> TASK OBJECTIVE
Every line of the listing must be repeated exactly.
◆ ◆ ◆ ◆
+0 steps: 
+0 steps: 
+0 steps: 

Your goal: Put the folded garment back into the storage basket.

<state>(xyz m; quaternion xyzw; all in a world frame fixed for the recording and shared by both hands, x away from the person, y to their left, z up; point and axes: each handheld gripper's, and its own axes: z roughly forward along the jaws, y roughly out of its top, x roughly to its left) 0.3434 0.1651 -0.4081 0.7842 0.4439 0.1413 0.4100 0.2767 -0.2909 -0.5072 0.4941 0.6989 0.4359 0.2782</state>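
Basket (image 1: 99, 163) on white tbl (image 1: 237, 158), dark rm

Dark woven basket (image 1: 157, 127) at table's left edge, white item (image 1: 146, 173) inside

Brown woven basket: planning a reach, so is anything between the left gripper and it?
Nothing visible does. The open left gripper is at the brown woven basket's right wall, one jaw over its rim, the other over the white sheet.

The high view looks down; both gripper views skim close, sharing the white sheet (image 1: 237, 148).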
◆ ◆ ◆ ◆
> SOLUTION TO THIS TASK
+0 steps: 
+0 steps: 
+0 steps: 

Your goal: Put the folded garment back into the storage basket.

<state>(xyz m; quaternion xyzw; all in a world frame fixed for the recording and shared by both hands, x away from the person, y to their left, z up; point and axes: each handheld gripper's, and its own axes: z roughly forward along the jaws, y roughly out of its top, x roughly to its left) 0.3434 0.1651 -0.4081 0.7842 0.4439 0.1413 0.4100 0.2767 -0.2909 -0.5072 0.4941 0.6989 0.4359 0.2782</state>
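Basket (image 1: 99, 163) on white tbl (image 1: 237, 158), dark rm

Dark woven basket (image 1: 157, 127) at table's left edge, white item (image 1: 146, 173) inside

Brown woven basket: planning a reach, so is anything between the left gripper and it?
Nothing visible does. The open left gripper is at the brown woven basket's right wall, one jaw over its rim, the other over the white sheet.

The high view looks down; both gripper views skim close, sharing the white sheet (image 1: 237, 148).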

Nothing further remains in this exercise.